Les conséquences sur les activités culturales
Ce retard des pluies a eu pour conséquence directe la perturbation du calendrier agricole. A cet effet, la campagne agricole a démarré avec un retard. Au sud du Tchad, les activités agricoles ont démarré fin juin au lieu d’avril ; au centre et à l’Est, les paysans ont semé en juillet au lieu de Juin.
Les superficies cultivées ont baissé comme l’a constaté Yacoub Garffa, le chef du canton Faré, la raison est soit parce que les paysans sont découragés par la mauvaise pluviométrie, soit encore parce que certaines parcelles ont été abandonnées après que les premières levées ont péri faute de pluie.
« J’ai semé deux fois cette année. La première fois en juin. Malheureusement, ce que j’ai semé a pourri faute de chaleur. J’ai semé mon champ une seconde fois en juillet sans pouvoir couvrir les trois hectares parce que je n’avis plus de semences », dit Haoua Douda, une femme du village Faré (Guereda).
La pluviométrie accentue un autre problème, celui du sol. Selon Rondouba Nékinga Francis, agent d’Agriculture à la délégation du SECADEV à Guereda, les sols favorables aux faibles quantités de pluies sont les sols sableux.

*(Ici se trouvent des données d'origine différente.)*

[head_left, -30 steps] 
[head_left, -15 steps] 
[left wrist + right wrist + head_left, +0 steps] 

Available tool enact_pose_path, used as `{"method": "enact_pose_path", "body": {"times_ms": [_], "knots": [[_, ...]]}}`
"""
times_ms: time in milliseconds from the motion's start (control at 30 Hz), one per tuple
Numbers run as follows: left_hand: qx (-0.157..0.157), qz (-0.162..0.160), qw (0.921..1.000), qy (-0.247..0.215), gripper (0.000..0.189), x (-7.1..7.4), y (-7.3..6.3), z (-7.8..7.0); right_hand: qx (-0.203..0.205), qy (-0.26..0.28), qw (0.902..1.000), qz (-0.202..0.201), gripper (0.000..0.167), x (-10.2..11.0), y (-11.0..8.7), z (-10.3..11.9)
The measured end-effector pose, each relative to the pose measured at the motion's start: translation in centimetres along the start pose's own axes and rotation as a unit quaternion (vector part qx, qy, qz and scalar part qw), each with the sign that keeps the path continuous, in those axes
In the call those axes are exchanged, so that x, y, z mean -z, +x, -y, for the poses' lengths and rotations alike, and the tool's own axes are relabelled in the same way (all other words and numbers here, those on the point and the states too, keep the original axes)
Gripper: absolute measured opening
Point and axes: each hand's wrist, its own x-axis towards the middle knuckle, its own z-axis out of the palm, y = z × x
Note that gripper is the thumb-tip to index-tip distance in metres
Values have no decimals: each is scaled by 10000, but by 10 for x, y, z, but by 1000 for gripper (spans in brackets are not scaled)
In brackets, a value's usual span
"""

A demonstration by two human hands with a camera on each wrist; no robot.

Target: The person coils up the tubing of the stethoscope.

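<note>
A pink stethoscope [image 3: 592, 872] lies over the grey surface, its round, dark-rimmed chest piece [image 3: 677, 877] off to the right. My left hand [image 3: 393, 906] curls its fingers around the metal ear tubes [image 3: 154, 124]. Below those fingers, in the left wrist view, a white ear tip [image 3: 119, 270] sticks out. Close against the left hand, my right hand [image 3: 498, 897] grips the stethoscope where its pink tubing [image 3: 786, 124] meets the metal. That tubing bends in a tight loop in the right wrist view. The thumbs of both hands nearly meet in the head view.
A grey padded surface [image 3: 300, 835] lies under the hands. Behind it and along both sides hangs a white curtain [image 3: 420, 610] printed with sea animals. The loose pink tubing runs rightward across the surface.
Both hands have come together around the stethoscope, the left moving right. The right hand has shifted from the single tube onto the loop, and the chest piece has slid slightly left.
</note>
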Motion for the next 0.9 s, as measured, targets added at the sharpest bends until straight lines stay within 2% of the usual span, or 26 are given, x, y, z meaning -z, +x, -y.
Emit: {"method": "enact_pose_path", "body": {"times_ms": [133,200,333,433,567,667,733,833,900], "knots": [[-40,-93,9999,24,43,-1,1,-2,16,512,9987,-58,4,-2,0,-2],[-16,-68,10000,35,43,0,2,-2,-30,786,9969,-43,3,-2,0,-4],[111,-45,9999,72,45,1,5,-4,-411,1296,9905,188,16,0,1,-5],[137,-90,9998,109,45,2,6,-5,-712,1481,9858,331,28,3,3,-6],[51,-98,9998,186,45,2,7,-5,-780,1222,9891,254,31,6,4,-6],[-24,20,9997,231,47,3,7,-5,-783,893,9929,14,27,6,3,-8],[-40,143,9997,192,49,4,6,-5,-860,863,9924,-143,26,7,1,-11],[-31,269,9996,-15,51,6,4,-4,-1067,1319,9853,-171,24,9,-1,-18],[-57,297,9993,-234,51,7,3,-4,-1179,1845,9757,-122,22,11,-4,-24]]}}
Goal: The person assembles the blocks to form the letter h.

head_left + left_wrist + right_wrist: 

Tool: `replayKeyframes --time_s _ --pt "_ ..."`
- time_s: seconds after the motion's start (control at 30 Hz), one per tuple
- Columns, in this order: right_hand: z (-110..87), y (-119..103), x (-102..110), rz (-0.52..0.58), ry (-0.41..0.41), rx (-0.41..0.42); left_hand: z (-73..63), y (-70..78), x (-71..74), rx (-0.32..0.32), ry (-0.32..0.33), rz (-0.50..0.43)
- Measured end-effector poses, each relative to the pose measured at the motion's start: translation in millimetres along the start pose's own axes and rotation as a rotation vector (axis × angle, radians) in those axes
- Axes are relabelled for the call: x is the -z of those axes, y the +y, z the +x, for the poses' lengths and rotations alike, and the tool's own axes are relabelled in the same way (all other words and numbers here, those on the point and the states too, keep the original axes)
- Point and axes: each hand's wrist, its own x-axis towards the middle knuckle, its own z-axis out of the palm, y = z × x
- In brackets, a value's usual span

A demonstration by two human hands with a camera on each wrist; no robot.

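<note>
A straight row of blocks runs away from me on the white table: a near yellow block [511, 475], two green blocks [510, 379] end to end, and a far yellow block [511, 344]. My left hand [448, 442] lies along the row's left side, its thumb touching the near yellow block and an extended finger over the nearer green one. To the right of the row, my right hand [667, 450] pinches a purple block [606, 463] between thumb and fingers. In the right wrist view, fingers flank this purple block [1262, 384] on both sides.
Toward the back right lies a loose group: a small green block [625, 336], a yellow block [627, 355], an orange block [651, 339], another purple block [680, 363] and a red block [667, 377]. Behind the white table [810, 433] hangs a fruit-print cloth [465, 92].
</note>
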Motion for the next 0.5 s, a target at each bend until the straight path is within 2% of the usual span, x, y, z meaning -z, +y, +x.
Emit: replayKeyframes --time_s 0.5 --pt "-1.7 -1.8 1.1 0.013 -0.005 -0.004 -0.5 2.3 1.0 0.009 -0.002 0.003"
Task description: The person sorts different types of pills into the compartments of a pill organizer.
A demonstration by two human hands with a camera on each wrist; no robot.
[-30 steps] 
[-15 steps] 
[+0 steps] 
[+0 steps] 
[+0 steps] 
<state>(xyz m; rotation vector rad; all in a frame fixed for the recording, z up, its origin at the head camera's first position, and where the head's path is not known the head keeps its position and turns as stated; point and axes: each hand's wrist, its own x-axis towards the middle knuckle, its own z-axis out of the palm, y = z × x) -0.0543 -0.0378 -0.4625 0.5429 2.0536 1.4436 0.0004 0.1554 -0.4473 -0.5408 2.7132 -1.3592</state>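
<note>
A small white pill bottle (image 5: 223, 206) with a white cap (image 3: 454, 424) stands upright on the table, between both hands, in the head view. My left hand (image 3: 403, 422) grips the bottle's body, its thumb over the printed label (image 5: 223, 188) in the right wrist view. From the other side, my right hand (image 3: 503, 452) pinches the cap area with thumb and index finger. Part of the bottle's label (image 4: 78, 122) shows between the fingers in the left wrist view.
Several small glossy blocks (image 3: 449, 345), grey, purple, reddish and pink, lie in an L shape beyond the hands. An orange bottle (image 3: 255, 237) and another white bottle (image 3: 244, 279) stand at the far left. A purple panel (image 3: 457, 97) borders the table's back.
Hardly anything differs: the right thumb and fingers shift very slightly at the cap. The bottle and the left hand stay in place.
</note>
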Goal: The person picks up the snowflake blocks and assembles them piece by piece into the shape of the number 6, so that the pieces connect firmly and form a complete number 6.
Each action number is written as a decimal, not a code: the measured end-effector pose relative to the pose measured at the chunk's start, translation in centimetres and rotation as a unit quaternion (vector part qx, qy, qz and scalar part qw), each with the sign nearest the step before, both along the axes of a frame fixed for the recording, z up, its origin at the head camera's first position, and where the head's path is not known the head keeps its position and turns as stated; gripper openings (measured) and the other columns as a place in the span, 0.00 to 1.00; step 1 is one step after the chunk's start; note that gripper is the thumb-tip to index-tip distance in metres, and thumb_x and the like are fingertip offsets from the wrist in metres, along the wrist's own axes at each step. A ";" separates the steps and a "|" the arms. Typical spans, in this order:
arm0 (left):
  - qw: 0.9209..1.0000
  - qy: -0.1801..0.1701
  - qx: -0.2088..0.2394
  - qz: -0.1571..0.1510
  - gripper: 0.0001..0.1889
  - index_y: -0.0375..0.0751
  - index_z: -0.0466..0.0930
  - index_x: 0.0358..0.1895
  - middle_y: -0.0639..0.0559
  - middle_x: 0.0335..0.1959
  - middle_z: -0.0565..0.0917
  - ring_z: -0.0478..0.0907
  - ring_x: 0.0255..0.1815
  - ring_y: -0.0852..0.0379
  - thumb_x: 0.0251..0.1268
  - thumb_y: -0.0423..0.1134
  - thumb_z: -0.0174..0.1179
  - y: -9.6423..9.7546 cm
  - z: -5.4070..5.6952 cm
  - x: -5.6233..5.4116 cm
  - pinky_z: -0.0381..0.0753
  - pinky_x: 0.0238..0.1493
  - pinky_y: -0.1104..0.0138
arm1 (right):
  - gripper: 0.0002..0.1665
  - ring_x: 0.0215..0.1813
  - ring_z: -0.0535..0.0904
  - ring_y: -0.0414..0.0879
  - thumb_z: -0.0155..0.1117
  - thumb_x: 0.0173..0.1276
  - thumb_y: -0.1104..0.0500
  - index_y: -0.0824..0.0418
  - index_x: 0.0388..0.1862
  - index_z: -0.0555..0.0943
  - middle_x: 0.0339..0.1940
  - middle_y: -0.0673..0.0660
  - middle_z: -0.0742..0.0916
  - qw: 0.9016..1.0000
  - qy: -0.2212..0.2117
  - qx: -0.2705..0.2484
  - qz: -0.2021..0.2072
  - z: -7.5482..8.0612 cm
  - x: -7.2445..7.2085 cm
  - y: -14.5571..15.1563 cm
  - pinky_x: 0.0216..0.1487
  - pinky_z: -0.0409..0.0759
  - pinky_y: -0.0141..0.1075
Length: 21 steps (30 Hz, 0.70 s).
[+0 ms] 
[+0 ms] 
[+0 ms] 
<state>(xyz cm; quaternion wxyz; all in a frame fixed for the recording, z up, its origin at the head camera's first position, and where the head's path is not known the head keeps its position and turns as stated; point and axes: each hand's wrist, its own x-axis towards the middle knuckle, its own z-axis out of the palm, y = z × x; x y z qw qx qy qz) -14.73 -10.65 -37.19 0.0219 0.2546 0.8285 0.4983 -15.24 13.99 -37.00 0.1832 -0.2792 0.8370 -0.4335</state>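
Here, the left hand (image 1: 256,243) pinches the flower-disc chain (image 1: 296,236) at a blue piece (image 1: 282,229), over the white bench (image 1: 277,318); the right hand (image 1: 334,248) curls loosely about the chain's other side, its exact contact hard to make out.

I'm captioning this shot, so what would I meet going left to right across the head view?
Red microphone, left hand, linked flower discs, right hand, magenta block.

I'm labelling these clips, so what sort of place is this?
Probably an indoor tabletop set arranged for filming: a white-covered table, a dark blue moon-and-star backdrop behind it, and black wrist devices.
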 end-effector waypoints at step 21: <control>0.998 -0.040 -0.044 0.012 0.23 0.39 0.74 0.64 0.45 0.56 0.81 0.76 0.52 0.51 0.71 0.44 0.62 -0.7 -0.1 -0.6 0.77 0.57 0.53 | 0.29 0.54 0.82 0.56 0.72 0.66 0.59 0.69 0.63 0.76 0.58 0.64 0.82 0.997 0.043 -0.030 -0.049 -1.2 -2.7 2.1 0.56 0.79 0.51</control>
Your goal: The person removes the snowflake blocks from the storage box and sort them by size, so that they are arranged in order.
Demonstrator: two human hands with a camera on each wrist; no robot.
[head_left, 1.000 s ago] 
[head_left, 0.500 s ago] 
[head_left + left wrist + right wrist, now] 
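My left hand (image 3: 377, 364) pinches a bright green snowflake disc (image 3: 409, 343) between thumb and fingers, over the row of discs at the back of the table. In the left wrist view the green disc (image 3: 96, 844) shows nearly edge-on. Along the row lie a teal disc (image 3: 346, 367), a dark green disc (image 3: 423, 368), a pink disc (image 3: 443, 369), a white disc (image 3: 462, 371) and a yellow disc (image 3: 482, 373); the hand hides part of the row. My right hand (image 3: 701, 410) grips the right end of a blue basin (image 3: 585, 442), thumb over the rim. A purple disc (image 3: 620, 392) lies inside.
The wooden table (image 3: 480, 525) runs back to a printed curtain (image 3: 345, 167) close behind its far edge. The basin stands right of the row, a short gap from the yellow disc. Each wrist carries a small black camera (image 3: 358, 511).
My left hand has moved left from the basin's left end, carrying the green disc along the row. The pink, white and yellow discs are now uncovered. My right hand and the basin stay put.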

Ce type de sols capte et conserve mieux l’humidité et permettent aux cultures d’atteindre leur maturité. Par contre les sols limoneux qu’offrent les ouaddis sont riches mais exigent au moins 400 millimètres de pluies pour être matures.
Les sols sableux ont aussi leurs inconvénients, ils sont pauvres en nutriments. « Les plantes cultivées sur ces terres arrivent à maturité sans atteindre la hauteur et l’envergure souhaitée » renseignent les agronomes. Elles présentent des tiges et des épis peu épanouis et les grains manquent de consistance.

Les actions à entreprendre
Pour l’heure, il est difficile de déterminer l’issue de la campagne en cours. Dans la première décade de septembre, les stations pluviométriques de l’Est ont enregistré deux importantes pluies et les techniciens d’agriculture estiment qu’il faut sinon quatre du moins deux pluies de ce genre pour sauver la saison. EN plus de cela, il faut que les paysans aient sarclé à temps leurs champs pour permettre aux plantes de se développer normalement, informe Roundouba.
Quelle que soit la quantité de pluie tombée en septembre, le Tchad est en passe de connaître vers une baisse de production céréalière.
Au sein du cluster sécurité alimentaire, les acteurs humanitaires envisagent un appui accru aux cultures de contre saison qui donne aux paysans l’opportunité de de créer des revenus à travers la vente ces produits maraîchers.
En 2009, des perturbations climatiques de ce genre ont causé une crise alimentaire dans les localités sahéliennes du Tchad. Les conséquences de cette crise sont les nombreux cas de malnutrition dépisté chez les femmes et les enfants.